Wednesday, July 30, 2008
Smokin' and Drinkin' on a Tuesday Night*
Only it's Wednesday.
I just poured a couple of fingers of Crown Royal over gem-shaped ice cubes in a vintage highball glass. There was something inherently amusing about drinking CR over ice cubes shaped like jewels. I also opened up Wicked Ale, because, dammit, I'm a rebel.
I am not normally a mid-week, by-myself drinker. I am more usually a adrenaline-fired, lust-soaked, nerve-seeking drinker. Or a hot afternoon in a best friend's yard, pounding back pineapple juice and rum drinker. Or a hey, look, it's legal to drink mango daiquiris on the street for breakfast in the French Quarter kind of drinker. But I only indulge in the self-absorbed, Tom Waits blasting on the rah-dee-oh sipping of whiskey on certain occasions. This happens to be one of them.
I know in my heart of hearts that I am not cut out for the life of a full-time musician. I am not a good goer-to-bed-at-any-time, I am cranky for three days after a smoke filled bar. But Jesus, I love it. The crowd thrills me, I adore the lights and the gear and the applause. Oh, God, the applause! I love the accolades. The real down side is that when it's all over, I get a little depressed. I mean, not like DT shakes or anything, but the world seems... flat. Muted. The edges aren't as sharp and the middle has no substance. I want to do this all the time. I feel like all the mundane bullshit would just melt away. Three chords and the truth, right?

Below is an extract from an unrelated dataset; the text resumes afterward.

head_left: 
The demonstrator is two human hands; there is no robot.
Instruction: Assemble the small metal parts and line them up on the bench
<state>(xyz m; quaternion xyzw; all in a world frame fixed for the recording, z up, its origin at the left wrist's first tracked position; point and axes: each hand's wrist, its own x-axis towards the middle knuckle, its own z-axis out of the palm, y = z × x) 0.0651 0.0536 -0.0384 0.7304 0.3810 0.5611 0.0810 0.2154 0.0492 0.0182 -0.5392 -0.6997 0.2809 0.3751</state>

Anyhow, I'm having an episode with my ex right now, which is probably makes it worse than it is. But I miss the limelight right now, as we speak. I miss people's eyes on me, and them shouting and cheering. Sigh. I won't finish the whiskey or the beer, I swear. I'll just hold them.
*with apologies to Crazy Joe Tritschler. And I don't smoke, but you knew that.